There are excellent potting soils available without synthetic fertilizers from honest manufacturers, but chances are you won’t find them at the big home improvement chains. Your best bet is a locally or regionally owned farmers co-operative or garden center. The price will be higher than the green-washed version available at the big chain, but it’s quality will probably be better, and there’s the satisfaction of paying that extra bit to decent people instead of fat cat executives for whom a few dollars more means nothing other than another martini on their expense account. A conscientiously managed local garden center or farmers co-operative is a gardener’s golden nugget amid the commercial tailings of the big chains. The customer service is almost always better at the mom and pop places, and that alone can be worth the higher prices.

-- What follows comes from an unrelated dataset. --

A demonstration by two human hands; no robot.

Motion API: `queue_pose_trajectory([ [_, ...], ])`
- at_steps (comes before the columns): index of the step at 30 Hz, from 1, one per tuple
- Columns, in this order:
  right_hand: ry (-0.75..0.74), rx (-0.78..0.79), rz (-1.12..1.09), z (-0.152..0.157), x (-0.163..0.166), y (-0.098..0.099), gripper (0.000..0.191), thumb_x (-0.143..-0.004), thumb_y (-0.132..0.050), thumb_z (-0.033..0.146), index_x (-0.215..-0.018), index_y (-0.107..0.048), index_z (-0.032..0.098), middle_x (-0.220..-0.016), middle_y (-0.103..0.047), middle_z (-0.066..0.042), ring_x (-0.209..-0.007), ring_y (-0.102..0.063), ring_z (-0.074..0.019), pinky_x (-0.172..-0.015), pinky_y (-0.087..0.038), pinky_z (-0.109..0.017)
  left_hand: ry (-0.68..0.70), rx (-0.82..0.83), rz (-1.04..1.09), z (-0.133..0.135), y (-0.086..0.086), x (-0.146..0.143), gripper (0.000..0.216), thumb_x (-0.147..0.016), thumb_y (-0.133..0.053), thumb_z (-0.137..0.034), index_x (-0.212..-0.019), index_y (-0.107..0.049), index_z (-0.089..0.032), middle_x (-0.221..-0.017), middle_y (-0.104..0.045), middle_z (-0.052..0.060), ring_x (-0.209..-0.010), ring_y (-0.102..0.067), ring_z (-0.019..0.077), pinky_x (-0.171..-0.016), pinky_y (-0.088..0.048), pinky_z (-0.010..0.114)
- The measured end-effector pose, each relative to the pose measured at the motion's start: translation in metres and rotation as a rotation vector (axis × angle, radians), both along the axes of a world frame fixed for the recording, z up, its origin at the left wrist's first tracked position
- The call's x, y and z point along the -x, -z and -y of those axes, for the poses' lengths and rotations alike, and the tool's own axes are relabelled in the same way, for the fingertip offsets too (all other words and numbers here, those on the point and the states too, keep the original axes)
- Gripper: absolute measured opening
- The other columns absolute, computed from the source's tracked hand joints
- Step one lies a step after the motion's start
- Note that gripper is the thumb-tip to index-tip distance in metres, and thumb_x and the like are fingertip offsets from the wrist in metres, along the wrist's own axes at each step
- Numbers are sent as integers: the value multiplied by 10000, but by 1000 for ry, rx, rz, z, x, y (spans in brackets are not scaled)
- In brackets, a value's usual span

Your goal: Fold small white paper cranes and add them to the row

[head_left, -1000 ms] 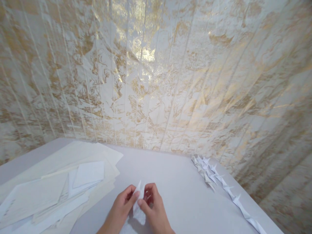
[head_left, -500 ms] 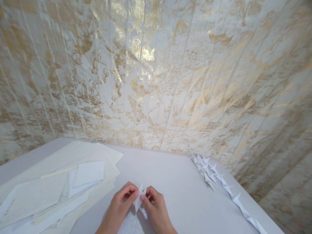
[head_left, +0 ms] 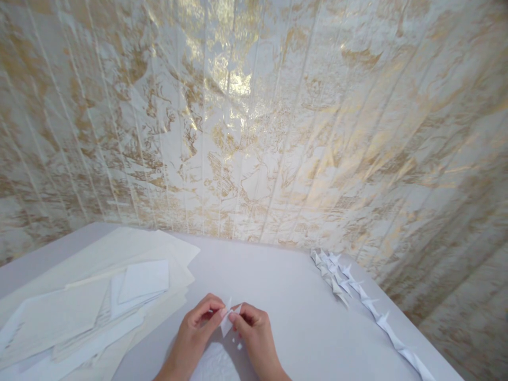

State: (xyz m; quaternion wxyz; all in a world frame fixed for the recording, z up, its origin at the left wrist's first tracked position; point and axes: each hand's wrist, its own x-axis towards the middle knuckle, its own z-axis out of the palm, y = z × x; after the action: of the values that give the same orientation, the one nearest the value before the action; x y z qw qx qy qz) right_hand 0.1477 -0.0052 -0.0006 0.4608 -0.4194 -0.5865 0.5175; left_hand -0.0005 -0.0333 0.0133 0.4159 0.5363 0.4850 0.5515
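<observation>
Between my two hands is a small folded white paper figure [head_left: 226, 325] with pointed tips, held above the table near the bottom middle. My left hand [head_left: 201, 321] pinches its left side between thumb and fingers. On the other side, my right hand [head_left: 254, 325] grips the paper with thumb and forefinger, one pointed flap standing up by the fingertips. Fingers partly hide the folds. Below the hands, a crumpled-looking white patch [head_left: 217, 362] lies on the table, with tiny white bits beside the right fingers.
Loose sheets and cut pieces of white paper [head_left: 59, 317] overlap on the left of the pale table [head_left: 301, 328]. Several folded paper cranes [head_left: 367, 302] stand in rows along the right edge. A gold-patterned curtain [head_left: 246, 132] hangs behind the table.
The folded paper has turned and spread a little, with a flap now pointing up on the right. My right hand has shifted slightly; both hands keep their pinch.
</observation>
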Motion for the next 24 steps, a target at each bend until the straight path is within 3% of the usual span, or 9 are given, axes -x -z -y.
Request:
queue_pose_trajectory([
  [8,3,-20,-51,0,-1,2,366,-757,-705,474,-608,-640,146,-545,-498,28,-547,-409,-113,-535,-339,-234,9,17,24,-1,-2,-3,314,-803,-652,-469,-642,-630,-200,-712,-541,-9,-715,-516,185,-679,-405,249],
  [18,35,-121,68,3,-2,1,305,-867,-552,430,-697,-517,179,-634,-420,46,-609,-379,-121,-569,-334,-232,55,91,-15,4,0,-7,402,-845,-567,-562,-664,-559,-203,-658,-461,-30,-673,-460,176,-635,-374,245],
  [24,26,-222,131,3,-1,3,273,-888,-514,372,-680,-469,201,-647,-418,46,-618,-388,-124,-593,-340,-235,49,94,-138,10,-2,-12,361,-849,-579,-528,-686,-491,-218,-672,-443,-43,-669,-447,172,-645,-361,248],
])
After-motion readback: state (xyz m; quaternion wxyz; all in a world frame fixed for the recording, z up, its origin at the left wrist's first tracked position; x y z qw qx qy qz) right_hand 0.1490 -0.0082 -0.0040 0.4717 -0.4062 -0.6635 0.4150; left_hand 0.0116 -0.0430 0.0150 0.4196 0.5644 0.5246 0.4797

One purchasing option that people are turning to more and more, even for bulk items like potting soil, is Amazon and other online retailers. They have the widest selection of anybody, and often the best prices even after including the cost of shipping. It’s hard to deny that combination, and then add in the convenience of shopping online and it’s completely understandable why more and more people shop for everything at Amazon. Keep in mind how they treat their employees, however, and balance that with brick and mortar stores, especially the mom and pop ones, where you can see for yourself at least part of the operation and how it is conducted. What you put into the soil shows itself in the plants which grow from it, and what you put into your community will just as surely show itself sooner or later.